The general take on India’s rapid economic growth is that it’s powered by the government’s capex push. But a recent report questions this narrative, saying it underestimates the role of consumption. Mint unpacks the investment versus consumption debate.
India is the fastest growing large economy in the world. In FY2022- 23, its gross domestic product or GDP grew by 7%. However, in the just-concluded fiscal year 2023-24, its economy has been expanding at an even faster pace.
In the first three quarters it expanded at a pace of 8.2%, 8.1% and 8.4% respectively. The government estimates the full year’s growth at 7.6%. In comparison, other major economies are projected to grow at a much slower clip.
According to the International Monetary Fund, China is expected to grow at 4.6%, the US at 2.1, France at 1%, Japan at 0.9% and UK at 0.6%. With three of the four engines of economic growth—public consumption, exports and private investment—subdued, it is public investment, specially spending on infrastructure, that has been powering India’s growth. The Centre has been spending a lot on capex in a bid to pump-prime the economy and revive private investment.

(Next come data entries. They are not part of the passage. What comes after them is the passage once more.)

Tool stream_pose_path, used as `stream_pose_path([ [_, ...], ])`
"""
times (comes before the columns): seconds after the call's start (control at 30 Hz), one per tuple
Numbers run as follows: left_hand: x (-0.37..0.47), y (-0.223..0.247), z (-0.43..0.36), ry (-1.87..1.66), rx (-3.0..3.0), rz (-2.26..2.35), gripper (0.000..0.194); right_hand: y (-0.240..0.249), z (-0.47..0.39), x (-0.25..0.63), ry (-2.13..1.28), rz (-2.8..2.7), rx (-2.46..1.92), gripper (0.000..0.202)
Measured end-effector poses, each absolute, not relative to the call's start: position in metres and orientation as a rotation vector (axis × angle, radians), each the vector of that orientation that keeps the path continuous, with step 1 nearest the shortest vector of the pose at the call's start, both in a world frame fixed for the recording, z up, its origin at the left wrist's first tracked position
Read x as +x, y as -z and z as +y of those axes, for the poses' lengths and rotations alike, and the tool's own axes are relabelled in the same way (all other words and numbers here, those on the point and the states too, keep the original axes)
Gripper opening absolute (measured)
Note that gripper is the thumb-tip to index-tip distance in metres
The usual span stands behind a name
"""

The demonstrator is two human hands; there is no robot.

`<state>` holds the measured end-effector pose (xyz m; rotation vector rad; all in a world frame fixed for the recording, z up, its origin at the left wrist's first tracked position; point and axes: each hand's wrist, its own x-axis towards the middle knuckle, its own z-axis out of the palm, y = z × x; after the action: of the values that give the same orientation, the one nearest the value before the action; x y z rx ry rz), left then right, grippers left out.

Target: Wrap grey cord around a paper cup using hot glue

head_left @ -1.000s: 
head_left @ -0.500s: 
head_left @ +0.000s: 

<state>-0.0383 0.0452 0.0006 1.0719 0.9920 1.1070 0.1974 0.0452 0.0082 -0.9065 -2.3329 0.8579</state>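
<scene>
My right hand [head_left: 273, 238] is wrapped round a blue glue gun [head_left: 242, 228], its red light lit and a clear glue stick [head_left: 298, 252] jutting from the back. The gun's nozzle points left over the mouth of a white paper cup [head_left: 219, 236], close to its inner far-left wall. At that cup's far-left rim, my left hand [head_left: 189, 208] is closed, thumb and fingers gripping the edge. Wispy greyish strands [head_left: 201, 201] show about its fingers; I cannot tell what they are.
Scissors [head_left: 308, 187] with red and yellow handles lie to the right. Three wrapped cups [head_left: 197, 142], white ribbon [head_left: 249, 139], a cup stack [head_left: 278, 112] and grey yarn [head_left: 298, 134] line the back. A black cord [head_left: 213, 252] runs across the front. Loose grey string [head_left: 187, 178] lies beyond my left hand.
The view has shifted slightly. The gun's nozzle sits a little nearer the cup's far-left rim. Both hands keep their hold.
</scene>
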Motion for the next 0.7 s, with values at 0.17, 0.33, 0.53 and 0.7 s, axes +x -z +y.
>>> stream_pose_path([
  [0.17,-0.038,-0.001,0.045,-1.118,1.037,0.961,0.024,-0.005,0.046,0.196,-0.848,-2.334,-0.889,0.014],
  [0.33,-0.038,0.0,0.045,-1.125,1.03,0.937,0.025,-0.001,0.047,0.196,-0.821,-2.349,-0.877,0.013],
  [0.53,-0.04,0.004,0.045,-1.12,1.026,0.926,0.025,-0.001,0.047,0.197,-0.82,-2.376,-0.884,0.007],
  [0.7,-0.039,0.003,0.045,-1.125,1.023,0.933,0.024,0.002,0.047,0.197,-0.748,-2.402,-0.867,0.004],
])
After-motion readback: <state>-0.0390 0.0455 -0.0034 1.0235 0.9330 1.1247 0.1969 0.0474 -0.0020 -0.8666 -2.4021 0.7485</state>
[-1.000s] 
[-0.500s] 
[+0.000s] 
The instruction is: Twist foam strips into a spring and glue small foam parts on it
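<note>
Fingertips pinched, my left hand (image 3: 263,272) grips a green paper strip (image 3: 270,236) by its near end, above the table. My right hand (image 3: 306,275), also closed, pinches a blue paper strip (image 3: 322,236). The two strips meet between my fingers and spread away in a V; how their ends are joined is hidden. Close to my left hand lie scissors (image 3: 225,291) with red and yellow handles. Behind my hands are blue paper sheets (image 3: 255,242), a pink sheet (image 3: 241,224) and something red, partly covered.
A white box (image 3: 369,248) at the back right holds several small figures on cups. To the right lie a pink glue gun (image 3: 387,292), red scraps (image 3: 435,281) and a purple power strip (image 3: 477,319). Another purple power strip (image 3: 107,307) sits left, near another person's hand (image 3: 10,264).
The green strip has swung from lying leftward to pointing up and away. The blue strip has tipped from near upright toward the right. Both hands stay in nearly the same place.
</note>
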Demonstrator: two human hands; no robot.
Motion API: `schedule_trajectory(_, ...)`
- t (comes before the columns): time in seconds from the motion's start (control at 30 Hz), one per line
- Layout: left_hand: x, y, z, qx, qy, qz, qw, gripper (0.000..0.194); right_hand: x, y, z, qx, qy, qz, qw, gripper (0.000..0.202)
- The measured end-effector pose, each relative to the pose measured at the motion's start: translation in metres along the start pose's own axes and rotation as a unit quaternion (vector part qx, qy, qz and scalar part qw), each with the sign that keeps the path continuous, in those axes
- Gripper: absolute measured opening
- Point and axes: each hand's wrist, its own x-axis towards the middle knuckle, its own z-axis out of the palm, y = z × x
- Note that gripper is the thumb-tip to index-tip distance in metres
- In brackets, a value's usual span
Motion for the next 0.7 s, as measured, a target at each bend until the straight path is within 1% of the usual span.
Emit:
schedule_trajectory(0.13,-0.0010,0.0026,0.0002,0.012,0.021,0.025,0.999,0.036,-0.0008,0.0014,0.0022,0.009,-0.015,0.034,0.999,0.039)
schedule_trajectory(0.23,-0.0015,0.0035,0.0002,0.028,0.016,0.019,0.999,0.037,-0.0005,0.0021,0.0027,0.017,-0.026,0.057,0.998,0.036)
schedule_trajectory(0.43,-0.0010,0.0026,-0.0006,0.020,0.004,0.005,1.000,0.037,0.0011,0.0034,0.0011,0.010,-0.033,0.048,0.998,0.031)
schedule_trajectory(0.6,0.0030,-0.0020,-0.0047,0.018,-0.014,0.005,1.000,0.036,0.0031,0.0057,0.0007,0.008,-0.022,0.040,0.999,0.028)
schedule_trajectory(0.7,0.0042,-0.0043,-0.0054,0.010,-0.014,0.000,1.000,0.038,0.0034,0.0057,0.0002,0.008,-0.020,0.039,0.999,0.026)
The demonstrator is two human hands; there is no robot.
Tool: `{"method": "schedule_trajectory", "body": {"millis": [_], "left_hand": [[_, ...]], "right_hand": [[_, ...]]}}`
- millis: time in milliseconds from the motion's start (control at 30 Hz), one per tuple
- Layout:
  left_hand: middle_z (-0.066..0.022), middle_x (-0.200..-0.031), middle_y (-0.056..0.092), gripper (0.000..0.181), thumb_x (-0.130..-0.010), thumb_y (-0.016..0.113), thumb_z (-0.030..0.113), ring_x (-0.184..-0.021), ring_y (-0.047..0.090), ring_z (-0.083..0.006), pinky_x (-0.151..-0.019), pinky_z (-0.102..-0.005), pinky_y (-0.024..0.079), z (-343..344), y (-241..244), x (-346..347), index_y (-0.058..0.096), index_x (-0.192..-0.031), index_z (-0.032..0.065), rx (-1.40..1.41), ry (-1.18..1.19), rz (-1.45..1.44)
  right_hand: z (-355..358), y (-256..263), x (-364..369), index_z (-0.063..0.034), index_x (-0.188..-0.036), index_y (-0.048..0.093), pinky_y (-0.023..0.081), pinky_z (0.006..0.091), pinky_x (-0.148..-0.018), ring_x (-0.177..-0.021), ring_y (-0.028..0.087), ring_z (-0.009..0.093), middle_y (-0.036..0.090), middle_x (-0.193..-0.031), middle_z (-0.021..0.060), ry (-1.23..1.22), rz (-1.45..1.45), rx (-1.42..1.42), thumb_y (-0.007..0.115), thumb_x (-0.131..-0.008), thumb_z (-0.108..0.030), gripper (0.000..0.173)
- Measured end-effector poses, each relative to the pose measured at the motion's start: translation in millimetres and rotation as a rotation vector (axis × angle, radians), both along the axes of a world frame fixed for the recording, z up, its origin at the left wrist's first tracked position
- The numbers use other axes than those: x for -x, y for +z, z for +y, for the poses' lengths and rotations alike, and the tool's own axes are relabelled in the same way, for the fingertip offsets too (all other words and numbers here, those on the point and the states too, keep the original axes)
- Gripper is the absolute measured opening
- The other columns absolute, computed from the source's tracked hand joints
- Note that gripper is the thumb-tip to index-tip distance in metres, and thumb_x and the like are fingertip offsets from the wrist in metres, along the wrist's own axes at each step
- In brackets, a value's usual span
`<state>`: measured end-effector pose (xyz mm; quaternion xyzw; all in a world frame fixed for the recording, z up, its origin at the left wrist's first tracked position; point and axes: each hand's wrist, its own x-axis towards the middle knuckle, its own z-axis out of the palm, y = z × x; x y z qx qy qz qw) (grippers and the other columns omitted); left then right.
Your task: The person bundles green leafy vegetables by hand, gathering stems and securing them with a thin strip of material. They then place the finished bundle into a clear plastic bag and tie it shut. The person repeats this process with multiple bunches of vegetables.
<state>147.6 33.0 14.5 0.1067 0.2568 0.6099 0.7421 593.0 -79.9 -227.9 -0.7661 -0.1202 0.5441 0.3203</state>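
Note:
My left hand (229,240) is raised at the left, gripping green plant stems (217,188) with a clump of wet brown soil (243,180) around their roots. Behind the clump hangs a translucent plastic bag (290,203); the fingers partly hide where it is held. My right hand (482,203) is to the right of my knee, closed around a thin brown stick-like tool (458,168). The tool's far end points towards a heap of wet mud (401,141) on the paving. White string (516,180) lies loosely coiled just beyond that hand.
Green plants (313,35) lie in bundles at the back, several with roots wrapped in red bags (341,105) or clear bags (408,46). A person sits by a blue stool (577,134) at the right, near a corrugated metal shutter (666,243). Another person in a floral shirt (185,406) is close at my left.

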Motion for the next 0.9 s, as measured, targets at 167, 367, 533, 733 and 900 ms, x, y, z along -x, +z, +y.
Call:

Its budgeted capex has doubled from 1.7% of GDP in FY19 to 3.4% in FY25. States have also been incentivized to spend more on capex. This massive spending, experts say, has caused GDP growth to accelerate.
Private investment, they say, is also showing signs of revival. No. In a recent report, HSBC, the global financial services major, argues that India’s strong GDP growth is not powered by public investment—that is the massive capex spend.